* **DATASET SECTION**
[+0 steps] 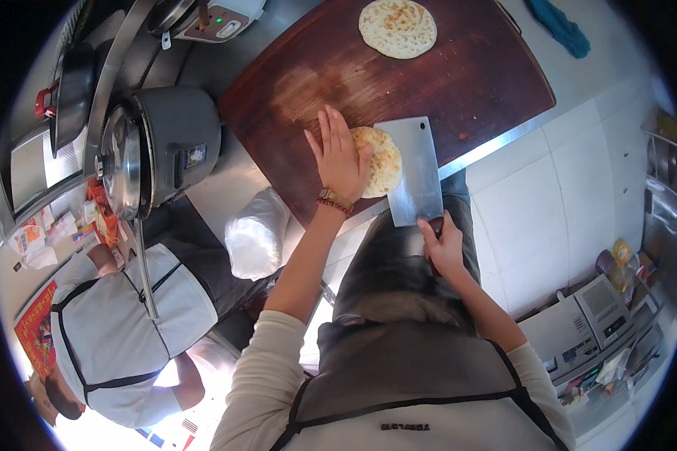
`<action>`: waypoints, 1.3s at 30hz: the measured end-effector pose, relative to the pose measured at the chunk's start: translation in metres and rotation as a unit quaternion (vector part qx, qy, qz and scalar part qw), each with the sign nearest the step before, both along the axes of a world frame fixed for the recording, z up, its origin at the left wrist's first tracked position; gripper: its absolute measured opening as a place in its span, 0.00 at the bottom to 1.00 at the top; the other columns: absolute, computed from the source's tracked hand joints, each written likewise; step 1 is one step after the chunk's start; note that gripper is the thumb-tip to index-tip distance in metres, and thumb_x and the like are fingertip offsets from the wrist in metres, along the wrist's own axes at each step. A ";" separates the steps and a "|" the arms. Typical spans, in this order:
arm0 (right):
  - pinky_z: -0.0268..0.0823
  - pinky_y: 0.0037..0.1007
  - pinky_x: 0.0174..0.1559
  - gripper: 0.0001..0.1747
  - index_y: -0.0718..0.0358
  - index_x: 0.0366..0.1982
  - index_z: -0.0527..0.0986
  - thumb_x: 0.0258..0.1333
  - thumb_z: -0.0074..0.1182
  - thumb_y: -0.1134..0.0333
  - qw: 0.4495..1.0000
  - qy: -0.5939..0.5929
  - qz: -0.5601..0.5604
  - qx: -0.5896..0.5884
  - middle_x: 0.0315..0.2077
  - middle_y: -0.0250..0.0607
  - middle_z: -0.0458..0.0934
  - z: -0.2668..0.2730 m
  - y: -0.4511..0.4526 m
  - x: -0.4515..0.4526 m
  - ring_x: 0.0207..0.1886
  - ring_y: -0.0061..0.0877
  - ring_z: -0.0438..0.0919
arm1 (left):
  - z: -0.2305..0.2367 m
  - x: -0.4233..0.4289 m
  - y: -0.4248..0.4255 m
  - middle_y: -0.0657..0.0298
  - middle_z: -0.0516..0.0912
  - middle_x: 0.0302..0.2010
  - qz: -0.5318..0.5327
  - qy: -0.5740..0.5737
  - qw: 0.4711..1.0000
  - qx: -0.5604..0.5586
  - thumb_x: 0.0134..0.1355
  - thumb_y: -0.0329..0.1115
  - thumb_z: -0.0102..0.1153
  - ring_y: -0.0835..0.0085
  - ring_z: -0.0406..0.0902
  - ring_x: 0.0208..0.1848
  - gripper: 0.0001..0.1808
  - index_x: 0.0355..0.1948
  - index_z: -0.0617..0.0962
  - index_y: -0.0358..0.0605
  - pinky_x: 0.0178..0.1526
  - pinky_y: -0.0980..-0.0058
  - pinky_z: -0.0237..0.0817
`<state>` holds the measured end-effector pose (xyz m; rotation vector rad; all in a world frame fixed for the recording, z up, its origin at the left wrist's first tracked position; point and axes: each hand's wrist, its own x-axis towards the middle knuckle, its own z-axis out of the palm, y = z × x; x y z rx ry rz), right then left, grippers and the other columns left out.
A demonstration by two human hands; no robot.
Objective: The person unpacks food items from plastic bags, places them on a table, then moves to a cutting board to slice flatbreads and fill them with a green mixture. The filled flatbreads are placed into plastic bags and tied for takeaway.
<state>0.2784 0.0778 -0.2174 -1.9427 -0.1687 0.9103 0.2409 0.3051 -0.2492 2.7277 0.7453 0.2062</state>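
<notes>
My right hand (447,243) grips the dark handle of a broad metal cleaver (414,169), its blade lying against the right side of a browned round flatbread (382,160). My left hand (341,160) rests on the bread's left side, thumb across its top and fingers stretched toward the far side of the board. Whether the blade has entered the bread, I cannot tell. Both are at the near edge of a dark red-brown wooden cutting board (474,84). Farther back on the board lies a second round flatbread (398,28).
Left of the board stand a large grey cooker (183,146) with a metal lid and a clear plastic bag (256,234). A co-worker (130,332) in an apron is at lower left. A teal cloth (558,28) lies at the far right, and a grey machine (581,327) stands lower right.
</notes>
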 end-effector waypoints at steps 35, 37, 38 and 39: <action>0.62 0.28 0.20 0.16 0.70 0.35 0.69 0.58 0.59 0.64 0.991 -0.068 0.113 0.013 0.12 0.36 0.71 -0.017 0.023 0.000 0.14 0.19 0.70 | -0.003 0.024 0.017 0.46 0.33 0.74 0.121 -0.349 0.906 -0.206 0.64 0.68 0.29 0.53 0.30 0.76 0.53 0.70 0.32 0.34 0.73 0.59 0.21; 0.64 0.30 0.22 0.17 0.72 0.36 0.69 0.57 0.60 0.64 0.988 -0.054 0.142 -0.006 0.14 0.39 0.73 -0.013 0.016 0.001 0.16 0.25 0.73 | -0.002 0.024 0.017 0.46 0.33 0.74 0.120 -0.372 0.895 -0.213 0.64 0.68 0.31 0.54 0.30 0.76 0.53 0.70 0.32 0.34 0.73 0.60 0.22; 0.65 0.31 0.23 0.18 0.72 0.36 0.69 0.57 0.60 0.64 0.987 -0.047 0.154 -0.014 0.14 0.41 0.74 -0.010 0.012 0.002 0.17 0.27 0.74 | -0.002 0.024 0.018 0.46 0.33 0.74 0.120 -0.380 0.890 -0.223 0.64 0.68 0.32 0.54 0.30 0.76 0.53 0.70 0.32 0.35 0.73 0.60 0.23; 0.66 0.33 0.24 0.18 0.72 0.36 0.68 0.57 0.59 0.64 0.984 -0.057 0.169 -0.020 0.16 0.44 0.75 -0.008 0.008 0.003 0.19 0.33 0.76 | -0.002 0.024 0.018 0.48 0.32 0.74 0.122 -0.381 0.889 -0.222 0.64 0.69 0.31 0.55 0.30 0.76 0.53 0.70 0.31 0.36 0.73 0.60 0.23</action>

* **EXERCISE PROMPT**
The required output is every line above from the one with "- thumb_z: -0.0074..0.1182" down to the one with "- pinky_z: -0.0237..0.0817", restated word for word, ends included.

* **YOUR SOLUTION**
  - thumb_z: -0.0074..0.1182
  - thumb_y: -0.1134..0.0333
  - qw: 0.4495..1.0000
  - qy: -0.5939..0.5929
  - qz: -0.5601..0.5604
  - qx: -0.5896..0.5884
  - middle_x: 0.0315..0.2077
  - middle_y: -0.0250..0.0607
  - middle_z: -0.0458..0.0934
  - z: -0.2668..0.2730 m
  - y: -0.4511..0.4526 m
  - x: -0.4515..0.4526 m
  - ring_x: 0.0207..0.1886
  - ring_y: -0.0061..0.0877
  - ring_z: -0.0438..0.0919
arm1 (left):
  - z: -0.2305..0.2367 m
  - x: -0.4233..0.4289 m
  - y: -0.4248..0.4255 m
  - middle_y: -0.0657..0.0298
  - middle_z: -0.0516..0.0912
  - middle_x: 0.0302..0.2010
  - qz: -0.5318..0.5327
  - qy: -0.5740..0.5737
  - qw: 0.4711..1.0000
  - qx: -0.5604..0.5586
  - thumb_x: 0.0134..0.1355
  - thumb_y: -0.0329..0.1115
  - thumb_z: -0.0102..0.1153
  - ring_y: -0.0835..0.0085
  - ring_z: -0.0406..0.0902
  - ring_x: 0.0208..0.1848
  - gripper: 0.0001..0.1808
  - index_x: 0.0355..0.1948
  - index_z: -0.0617..0.0962
  - index_y: -0.0358..0.0605
  - pinky_x: 0.0178..0.1526
  - pinky_y: -0.0980..-0.0058
  - pinky_z: -0.0237..0.0817

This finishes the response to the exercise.